En face, il y a le premier adjoint. Nicolas Donadey est présenté comme le leader d’un groupe d’élus qui a progressivement pris le pouvoir. D’abord, en marginalisant le maire, Roland Giraud, peu après l’élection. Puis, en faisant sauter l’ancien premier adjoint, Jean-louis Cossa.
Le maire fantôme
Depuis, le jeune homme tire les ficelles. Nicolas Donadey, pisteur et ardent défenseur de la station de ski de fond, mène les projets, signe les documents, revendique le redressement budgétaire de Beuil, dirige le bulletin municipal Le Gruppias.
Bien aidé par la fuite du maire – par ailleurs médecin de Valberg et figure locale - – unanimement qualifié de fantôme (Il n’a pas répondu aux nombreuses sollicitations de Nice-matin). Ce qui va très bien au premier adjoint. « Ça fait deux ans qu’on avance tranquillement ».
Les négociations n’ont pas abouti
Nicolas Donadey a donc géré depuis deux ans le dossier du camping. Un enjeu touristique majeur pour cette commune qui vit à l’ombre de Valberg. Mais à quelques encablures de l’échéance, il n’y a pas d’accord.
« Le conseil municipal s’est prononcé contre la vente du camping,
relate-t-il.

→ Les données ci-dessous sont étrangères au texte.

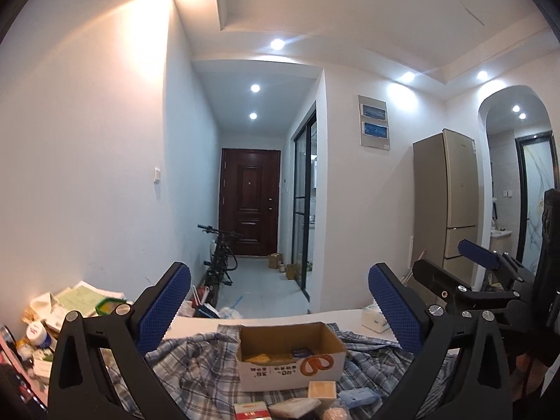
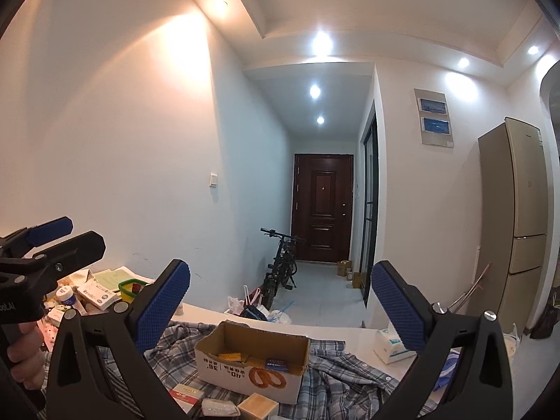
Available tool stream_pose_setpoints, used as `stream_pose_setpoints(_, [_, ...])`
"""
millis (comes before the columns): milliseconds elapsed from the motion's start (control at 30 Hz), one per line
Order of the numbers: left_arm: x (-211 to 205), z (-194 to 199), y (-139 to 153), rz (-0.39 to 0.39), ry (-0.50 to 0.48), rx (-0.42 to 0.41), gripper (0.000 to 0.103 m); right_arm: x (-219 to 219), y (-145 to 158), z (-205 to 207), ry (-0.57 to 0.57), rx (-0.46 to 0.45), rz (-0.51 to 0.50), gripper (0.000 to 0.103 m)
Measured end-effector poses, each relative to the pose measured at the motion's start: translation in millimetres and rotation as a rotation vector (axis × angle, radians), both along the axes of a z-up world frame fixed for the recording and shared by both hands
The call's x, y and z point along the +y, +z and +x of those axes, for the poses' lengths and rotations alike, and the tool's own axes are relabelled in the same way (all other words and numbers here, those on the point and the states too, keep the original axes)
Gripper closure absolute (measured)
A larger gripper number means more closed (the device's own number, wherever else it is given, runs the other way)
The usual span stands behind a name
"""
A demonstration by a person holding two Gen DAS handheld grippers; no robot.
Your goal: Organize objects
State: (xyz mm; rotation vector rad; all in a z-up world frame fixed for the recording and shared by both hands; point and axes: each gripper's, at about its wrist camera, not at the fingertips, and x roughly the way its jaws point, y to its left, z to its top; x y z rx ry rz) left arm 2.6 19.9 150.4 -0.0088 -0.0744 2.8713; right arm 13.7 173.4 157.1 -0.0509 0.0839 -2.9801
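Left hand-held gripper (image 1: pixel 280 301) and right hand-held gripper (image 2: pixel 280 301) both released, held empty above open cardboard box (image 2: pixel 252 360), box set on plaid shirt (image 2: pixel 336 385) mid-surface (image 2: pixel 336 332), far edge clear, clutter pile (image 2: pixel 91 294) crowded at left, tissue pack (image 2: pixel 388 344) right, small boxes (image 2: pixel 257 407) at near edge.

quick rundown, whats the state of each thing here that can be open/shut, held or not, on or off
left gripper: open, holding nothing
right gripper: open, holding nothing
cardboard box: open at the top, a few small items inside, sitting on the plaid shirt
plaid shirt: spread out, crumpled, on the table
front door: shut
fridge: doors shut
ceiling lights: on
tissue pack: lying on the table, untouched
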Motion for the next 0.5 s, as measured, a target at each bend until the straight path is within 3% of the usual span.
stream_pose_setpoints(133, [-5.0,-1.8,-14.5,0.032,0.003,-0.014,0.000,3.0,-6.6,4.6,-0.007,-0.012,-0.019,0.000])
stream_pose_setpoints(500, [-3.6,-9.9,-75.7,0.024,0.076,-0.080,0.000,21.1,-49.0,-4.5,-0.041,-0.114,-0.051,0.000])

Il fait partie du domaine public de la commune. Il ne peut être cédé sans une procédure de déclassement qui mettrait le camping en friche ».
La donne n’a rien de simple. « Tout ce que j’ai construit m’appartient,
assure Julie Orselli. À la fin de mon contrat, je démonte. Et quand il y a un changement de gestionnaire, il faut reprendre toute la masse salariale. Quand ils se retrouveront avec 170 000 euros de salaires, les factures électriques, de gaz… et un camping vide qui rapport 40 000 euros, servent-ils les intérêts de la commune ? », tacle-t-elle.
Opposé à un écologiste
En plus de ce dossier brûlant, Nicolas Donadey fait face à un autre ennemi, qui défend la gérante du camping. Dominique Allemand tient un gîte où il accueille régulièrement les membres de son association « La montagne qui donne, en vie ». Un écologiste, détracteur de l’économie du ski à Beuil et ailleurs, face au changement climatique.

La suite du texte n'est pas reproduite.